# EXERCISE DIRECTIONS:
When you reach the line containing "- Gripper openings" in the data below, begin returning lines exactly as written, and stop once the line containing "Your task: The" has been returned.

Collected data
◆ ◆ ◆ ◆
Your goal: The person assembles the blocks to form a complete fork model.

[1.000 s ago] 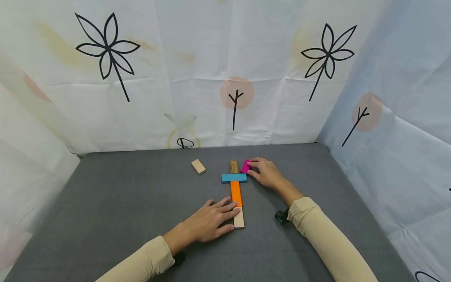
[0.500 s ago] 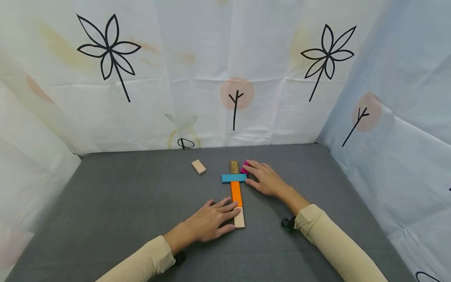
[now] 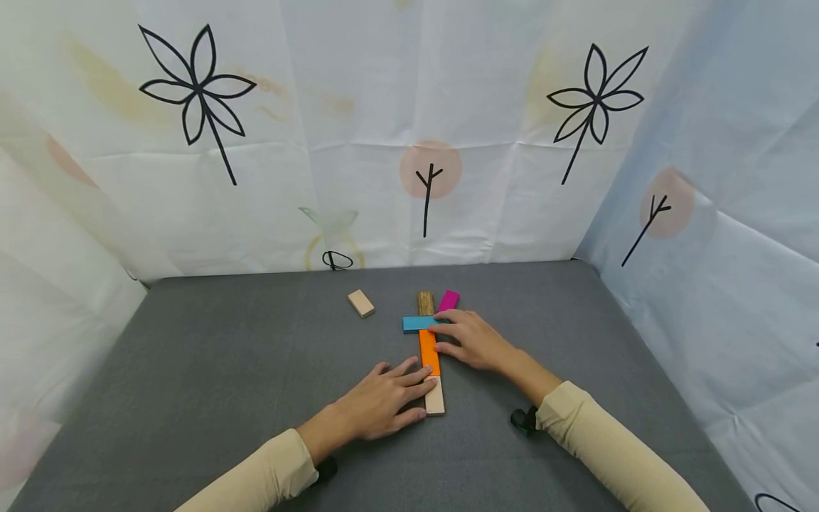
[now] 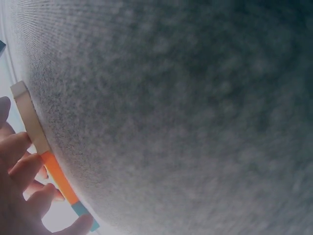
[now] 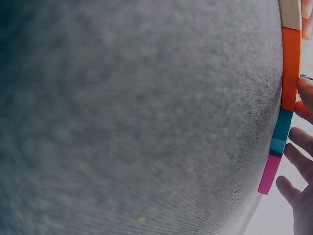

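Small flat blocks lie end to end on the grey table: a plain wooden block (image 3: 436, 402), an orange block (image 3: 428, 348), a blue block (image 3: 416, 324) set crosswise and a brown block (image 3: 425, 304). Beside the brown one, slanting away from the blue block's right end, lies a magenta block (image 3: 450, 300). My left hand (image 3: 382, 404) rests with spread fingers at the plain block and the near end of the orange one. My right hand (image 3: 478, 341) reaches over the blue block's right part and the orange block's edge, fingers extended; contact there is hard to tell.
A loose plain wooden block (image 3: 361, 304) lies further left near the back. Behind the grey tabletop (image 3: 224, 355) hangs a white cloth (image 3: 358, 107) with drawn flowers, and another cloth wall (image 3: 736, 284) stands at the right.
My right hand has let go of the magenta block and moved toward me and left, over the blue and orange blocks. The left hand has stayed in place.
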Available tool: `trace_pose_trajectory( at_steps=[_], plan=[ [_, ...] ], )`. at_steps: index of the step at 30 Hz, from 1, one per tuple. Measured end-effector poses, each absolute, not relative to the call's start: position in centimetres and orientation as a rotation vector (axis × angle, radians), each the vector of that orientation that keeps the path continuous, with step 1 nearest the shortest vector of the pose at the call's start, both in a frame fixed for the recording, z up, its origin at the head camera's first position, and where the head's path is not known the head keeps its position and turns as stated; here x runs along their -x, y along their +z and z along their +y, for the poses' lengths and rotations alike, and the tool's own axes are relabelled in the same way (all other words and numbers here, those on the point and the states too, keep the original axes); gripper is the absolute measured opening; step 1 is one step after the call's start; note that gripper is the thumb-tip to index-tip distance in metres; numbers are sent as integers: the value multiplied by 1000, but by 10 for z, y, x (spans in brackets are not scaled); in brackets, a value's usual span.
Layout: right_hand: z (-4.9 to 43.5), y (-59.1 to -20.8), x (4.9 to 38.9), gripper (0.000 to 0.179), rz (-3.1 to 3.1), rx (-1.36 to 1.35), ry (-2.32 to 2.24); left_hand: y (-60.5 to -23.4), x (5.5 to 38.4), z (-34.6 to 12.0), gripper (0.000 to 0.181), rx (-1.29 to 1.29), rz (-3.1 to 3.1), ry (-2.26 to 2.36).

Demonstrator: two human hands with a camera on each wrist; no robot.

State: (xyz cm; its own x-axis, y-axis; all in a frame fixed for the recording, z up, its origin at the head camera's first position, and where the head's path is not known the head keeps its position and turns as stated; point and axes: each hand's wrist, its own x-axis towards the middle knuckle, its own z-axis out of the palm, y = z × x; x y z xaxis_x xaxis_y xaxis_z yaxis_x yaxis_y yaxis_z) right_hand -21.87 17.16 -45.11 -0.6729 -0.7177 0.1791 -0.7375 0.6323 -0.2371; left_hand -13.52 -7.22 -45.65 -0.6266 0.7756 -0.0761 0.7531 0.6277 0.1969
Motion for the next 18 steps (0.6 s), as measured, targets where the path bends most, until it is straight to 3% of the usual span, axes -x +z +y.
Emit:
trace_pose_trajectory(
  at_steps=[18],
  plan=[
    [168, -449, 216, 41, -2776, -1261, 373, -455, 131, -67, 57, -1276, 2744, 90]
  ],
)
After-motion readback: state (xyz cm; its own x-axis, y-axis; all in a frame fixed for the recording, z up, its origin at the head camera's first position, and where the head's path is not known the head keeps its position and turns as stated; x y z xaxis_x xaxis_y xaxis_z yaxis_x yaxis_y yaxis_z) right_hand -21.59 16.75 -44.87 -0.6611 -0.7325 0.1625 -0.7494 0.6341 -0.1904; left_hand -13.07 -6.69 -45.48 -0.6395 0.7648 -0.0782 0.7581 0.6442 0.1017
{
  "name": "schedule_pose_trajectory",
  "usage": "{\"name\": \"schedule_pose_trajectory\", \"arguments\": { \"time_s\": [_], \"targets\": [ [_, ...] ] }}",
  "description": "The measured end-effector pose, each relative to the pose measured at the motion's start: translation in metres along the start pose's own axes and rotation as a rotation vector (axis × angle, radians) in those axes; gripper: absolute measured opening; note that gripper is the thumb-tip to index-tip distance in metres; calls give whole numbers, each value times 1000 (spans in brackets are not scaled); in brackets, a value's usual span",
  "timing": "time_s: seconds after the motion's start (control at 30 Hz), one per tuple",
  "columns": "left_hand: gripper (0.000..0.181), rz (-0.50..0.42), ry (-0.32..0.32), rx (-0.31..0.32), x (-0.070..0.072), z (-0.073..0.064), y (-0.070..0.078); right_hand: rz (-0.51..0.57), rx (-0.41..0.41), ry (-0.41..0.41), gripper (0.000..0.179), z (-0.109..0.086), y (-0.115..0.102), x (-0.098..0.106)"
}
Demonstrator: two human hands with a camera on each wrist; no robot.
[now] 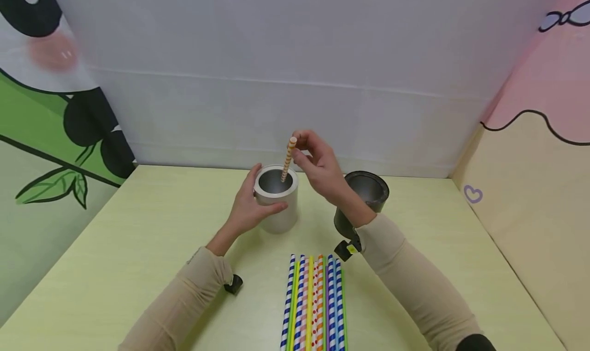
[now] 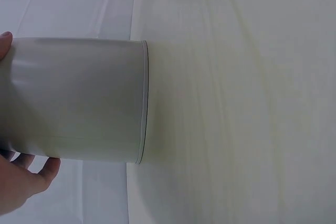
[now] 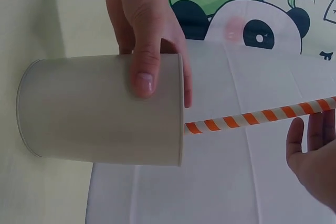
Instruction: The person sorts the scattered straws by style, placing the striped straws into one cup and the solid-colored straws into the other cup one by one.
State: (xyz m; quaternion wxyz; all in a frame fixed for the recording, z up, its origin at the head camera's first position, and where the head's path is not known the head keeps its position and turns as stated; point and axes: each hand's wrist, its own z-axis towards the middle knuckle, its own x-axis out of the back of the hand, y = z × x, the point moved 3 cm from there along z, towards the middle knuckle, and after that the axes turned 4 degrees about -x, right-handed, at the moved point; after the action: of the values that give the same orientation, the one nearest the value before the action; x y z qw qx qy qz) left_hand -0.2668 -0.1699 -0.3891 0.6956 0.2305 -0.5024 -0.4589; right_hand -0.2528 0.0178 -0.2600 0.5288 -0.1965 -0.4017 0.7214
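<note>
A white cylindrical container [image 1: 279, 215] stands upright on the table, its grey inside visible from above. My left hand [image 1: 251, 205] grips its side near the rim, with the thumb across the front; the right wrist view shows that thumb on the wall. Between thumb and fingers, my right hand [image 1: 320, 164] pinches the upper end of an orange-and-white striped paper straw [image 3: 252, 118]. The straw's lower end reaches into the container's mouth, and its tip is hidden in the right wrist view. In the left wrist view, the container [image 2: 79, 98] covers part of the left hand [image 2: 23, 182].
A black container [image 1: 366, 189] stands to the right, partly behind my right forearm. Several coloured and patterned straws [image 1: 313, 305] lie side by side at the table's front. A white sheet [image 1: 295, 115] closes off the back of the pale table [image 1: 184, 197]; printed panels flank it.
</note>
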Motion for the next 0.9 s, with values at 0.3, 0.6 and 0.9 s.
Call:
{"name": "schedule_pose_trajectory", "arguments": {
  "time_s": [0.3,0.6,0.9],
  "targets": [
    [114,4,10,2,0,1,1,-15,-81,28,16,2,17,-1],
    [114,-1,9,9,-2,-1,0,12,-169,61,17,2,38,-2],
    [114,4,13,4,-2,-1,2,8,-220,87,19,3,57,-4]
  ]
}}
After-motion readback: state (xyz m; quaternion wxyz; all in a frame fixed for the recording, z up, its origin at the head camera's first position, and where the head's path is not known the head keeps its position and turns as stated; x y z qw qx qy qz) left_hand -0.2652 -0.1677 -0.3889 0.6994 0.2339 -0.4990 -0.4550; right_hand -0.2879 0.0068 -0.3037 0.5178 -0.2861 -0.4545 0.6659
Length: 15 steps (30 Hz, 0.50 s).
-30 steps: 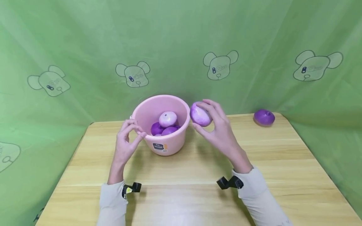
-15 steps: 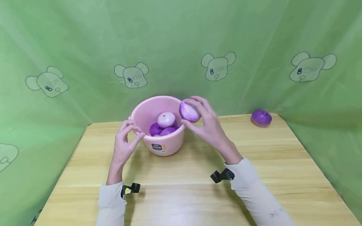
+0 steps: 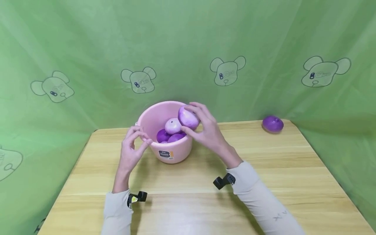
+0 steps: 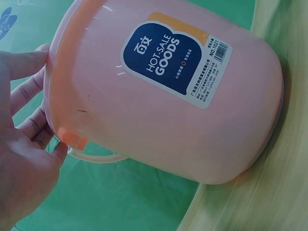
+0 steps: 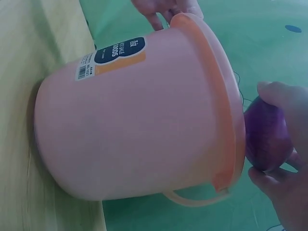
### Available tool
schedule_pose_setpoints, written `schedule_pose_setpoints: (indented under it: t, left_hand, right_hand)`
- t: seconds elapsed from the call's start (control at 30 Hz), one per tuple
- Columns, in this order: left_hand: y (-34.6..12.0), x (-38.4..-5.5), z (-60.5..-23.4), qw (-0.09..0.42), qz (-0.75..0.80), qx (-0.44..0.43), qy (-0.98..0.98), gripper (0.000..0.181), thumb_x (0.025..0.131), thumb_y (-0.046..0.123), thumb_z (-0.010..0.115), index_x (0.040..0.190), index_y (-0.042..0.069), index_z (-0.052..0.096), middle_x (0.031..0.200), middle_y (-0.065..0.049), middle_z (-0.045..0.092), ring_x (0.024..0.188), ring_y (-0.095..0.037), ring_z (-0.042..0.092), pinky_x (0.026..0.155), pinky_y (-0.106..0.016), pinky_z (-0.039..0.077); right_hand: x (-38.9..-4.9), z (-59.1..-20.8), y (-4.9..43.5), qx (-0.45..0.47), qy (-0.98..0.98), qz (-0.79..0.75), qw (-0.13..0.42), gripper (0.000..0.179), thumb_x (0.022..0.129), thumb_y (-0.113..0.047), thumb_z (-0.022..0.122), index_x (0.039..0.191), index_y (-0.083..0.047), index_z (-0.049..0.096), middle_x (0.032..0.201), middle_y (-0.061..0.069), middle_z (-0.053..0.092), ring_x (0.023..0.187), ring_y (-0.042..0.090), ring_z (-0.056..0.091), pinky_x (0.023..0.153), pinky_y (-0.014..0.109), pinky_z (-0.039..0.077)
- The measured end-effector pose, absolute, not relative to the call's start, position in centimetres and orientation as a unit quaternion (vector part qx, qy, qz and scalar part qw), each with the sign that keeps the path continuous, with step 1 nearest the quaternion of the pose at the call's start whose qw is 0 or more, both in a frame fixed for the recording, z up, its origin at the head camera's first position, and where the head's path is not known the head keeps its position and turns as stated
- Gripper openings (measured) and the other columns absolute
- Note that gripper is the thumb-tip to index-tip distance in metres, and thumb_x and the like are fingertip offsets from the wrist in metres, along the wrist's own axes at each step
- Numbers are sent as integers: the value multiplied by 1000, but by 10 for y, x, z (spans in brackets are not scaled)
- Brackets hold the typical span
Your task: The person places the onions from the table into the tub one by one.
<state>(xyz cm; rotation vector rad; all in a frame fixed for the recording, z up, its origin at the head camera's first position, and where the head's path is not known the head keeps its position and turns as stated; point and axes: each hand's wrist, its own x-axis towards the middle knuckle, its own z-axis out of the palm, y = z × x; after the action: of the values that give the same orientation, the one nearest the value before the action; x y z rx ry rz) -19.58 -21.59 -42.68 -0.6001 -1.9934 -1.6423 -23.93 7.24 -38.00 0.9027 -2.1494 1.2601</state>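
Note:
A pink bucket (image 3: 182, 151) stands on the table, a dark-blue and orange label on its near side. My left hand (image 3: 131, 151) holds its rim at the left, thumb at the front and fingers at the back. Between the thumb and fingers of my right hand (image 3: 209, 133) is a glossy purple onion (image 3: 188, 117), over the right part of the rim. In the right wrist view this onion (image 5: 267, 134) shows just past the bucket's mouth. Several onions lie inside the bucket, a pale one (image 3: 172, 126) on top of darker ones (image 3: 175, 137).
Another purple onion (image 3: 273, 124) sits near the back right corner of the wooden table (image 3: 264, 163). A green curtain (image 3: 182, 39) with mouse-head drawings hangs behind the table. The bucket's handle (image 4: 103, 158) hangs down its far side.
My right hand has carried the onion leftward, from beside the bucket to over its right rim. My left hand keeps its place on the rim.

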Motion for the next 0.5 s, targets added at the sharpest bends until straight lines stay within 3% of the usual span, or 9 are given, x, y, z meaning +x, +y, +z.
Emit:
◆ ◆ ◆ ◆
# ANSWER SECTION:
- Gripper openings (measured) and the other columns absolute
- Note that gripper is the thumb-tip to index-tip distance in metres, and thumb_x and the like are fingertip offsets from the wrist in metres, along the wrist's own axes at each step
- Numbers are sent as integers: the value multiplied by 1000, but by 10 for y, x, z (spans in brackets are not scaled)
- Brackets hold the typical span
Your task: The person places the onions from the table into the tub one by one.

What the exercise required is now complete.